Chapter 6 of 13 · 3670 words · ~18 min read

CHAPTER VI.

How John Griffin kept His Vow.

JOHN GRIFFIN'S illness was not to end in death. At his next visit the doctor saw a slight improvement in his patient's condition. The favourable symptoms continued, and in a few days Dr. Thornton, much to his satisfaction, could pronounce the old man out of danger.

Mrs. Griffin's joy at thus being relieved from her terrible dread was unbounded. She overwhelmed her husband with tokens of her affectionate solicitude; and though she was often repaid with scant thanks or impatient words, and found old Griffin in his time of convalescence more irritable and difficult to please than she had ever known him, she took his crossness in very good part. It was but natural, she argued, that, after all he had endured, he should be rather fractious, when he at last began to get well. Griffin was not the first man who had found the slow, tedious process of recovering health and strength more trying to his patience than the acute suffering which had preceded it.

How was it now with John Griffin's vow to befriend little Maggie? Did he forget it, as so many forget the resolutions made in sickness, when the dreaded stroke is removed and the blessing of health restored to them? No, he did not forget it; it abode in his mind as a resolve to be carried out when he was strong and well again, and found a convenient time in which to attend to it. But his conscience did not trouble him so keenly concerning the purchase of the Worcester jug, now that death, which seemed so near, had again receded into the distance.

Still, Griffin truly meant to make inquiries about Maggie, and to do what he could to make reparation to her for the wrong done to her mother, only in his present weak and languid state he did not feel that he could hurry himself about it. He shrank from speaking to his wife on the subject.

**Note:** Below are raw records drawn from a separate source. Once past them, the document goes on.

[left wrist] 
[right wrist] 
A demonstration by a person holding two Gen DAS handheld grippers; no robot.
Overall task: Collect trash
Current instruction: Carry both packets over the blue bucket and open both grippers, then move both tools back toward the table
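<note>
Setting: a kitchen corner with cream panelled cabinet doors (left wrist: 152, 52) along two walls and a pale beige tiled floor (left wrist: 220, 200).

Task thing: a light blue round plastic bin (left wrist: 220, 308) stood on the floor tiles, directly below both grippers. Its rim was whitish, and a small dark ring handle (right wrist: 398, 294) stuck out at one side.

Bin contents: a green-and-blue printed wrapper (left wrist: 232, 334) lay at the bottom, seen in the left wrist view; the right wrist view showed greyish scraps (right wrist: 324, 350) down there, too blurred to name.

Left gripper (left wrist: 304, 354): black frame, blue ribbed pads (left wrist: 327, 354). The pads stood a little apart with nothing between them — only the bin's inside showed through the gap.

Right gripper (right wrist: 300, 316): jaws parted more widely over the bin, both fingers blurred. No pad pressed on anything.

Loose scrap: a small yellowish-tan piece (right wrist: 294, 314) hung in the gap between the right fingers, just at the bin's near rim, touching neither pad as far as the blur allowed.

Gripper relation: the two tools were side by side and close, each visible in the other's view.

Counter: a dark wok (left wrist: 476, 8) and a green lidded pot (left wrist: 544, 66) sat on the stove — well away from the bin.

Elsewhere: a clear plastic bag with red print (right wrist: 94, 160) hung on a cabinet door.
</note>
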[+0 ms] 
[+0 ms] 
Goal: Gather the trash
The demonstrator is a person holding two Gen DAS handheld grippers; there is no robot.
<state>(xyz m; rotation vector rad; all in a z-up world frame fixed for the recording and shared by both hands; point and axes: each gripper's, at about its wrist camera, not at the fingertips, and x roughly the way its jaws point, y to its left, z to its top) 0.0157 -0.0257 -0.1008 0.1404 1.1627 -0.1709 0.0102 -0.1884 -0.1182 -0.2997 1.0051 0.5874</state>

He fancied that she would not understand his remorse concerning the good bargain he had made, and that she would wonder at his taking such interest in a child of whom they knew nothing.

So he said not a word about little Maggie, though he kept wishing that his wife would mention her again. He would have liked to know if she had heard any more of the child. Yet he did not put any questions which could draw forth the information he desired; and, little guessing what was in his mind, Mrs. Griffin said nothing on the subject for some time.

But though she was silent concerning her, Mrs. Griffin had not forgotten the little orphan. The child had indeed passed from her mind during the worst days of her husband's illness, when his state demanded her utmost care and attention. But as soon as he began to mend, and became less dependent on her, her heart, set free from its painful suspense, had leisure to dwell upon little Maggie, and wonder how she was faring. She said nothing to her husband about the child, for the simple reason that she did not wish to recall to his mind his business affairs, for she saw that Griffin was disposed to fret and worry over the loss of trade which resulted from his illness. He had always managed his shop without aid, save such as his wife could give him. A jealous dislike to teaching any one the secrets of his trade had kept him from taking an apprentice.

So, whilst he had been laid aside, the business had been almost at a stand-still, except so far as his wife's interposition had been able to meet the customers' requirements. John Griffin felt an eager longing to get back to his shop again. He was sure that things must be getting into a terrible muddle there, and feared that some of his treasures might get broken during his absence. But Dr. Thornton laid such stress on his taking care, and not exposing himself to cold, that the old man dared not hurry out of his sick room.

Mrs. Griffin was hoping from day to day that little Maggie would come again as she had promised. But she did not come, and Mrs. Griffin began to fear that the child was already lodged in the workhouse. She longed to put on her bonnet, and slip round to Mrs. Cook's lodgings to make inquiries about Maggie; but she could not get away from home even to go that short distance. It was impossible to leave the shop in the day-time, and towards evening Griffin usually grew so weary and fretful that he could not bear his wife to be out of his sight for five minutes.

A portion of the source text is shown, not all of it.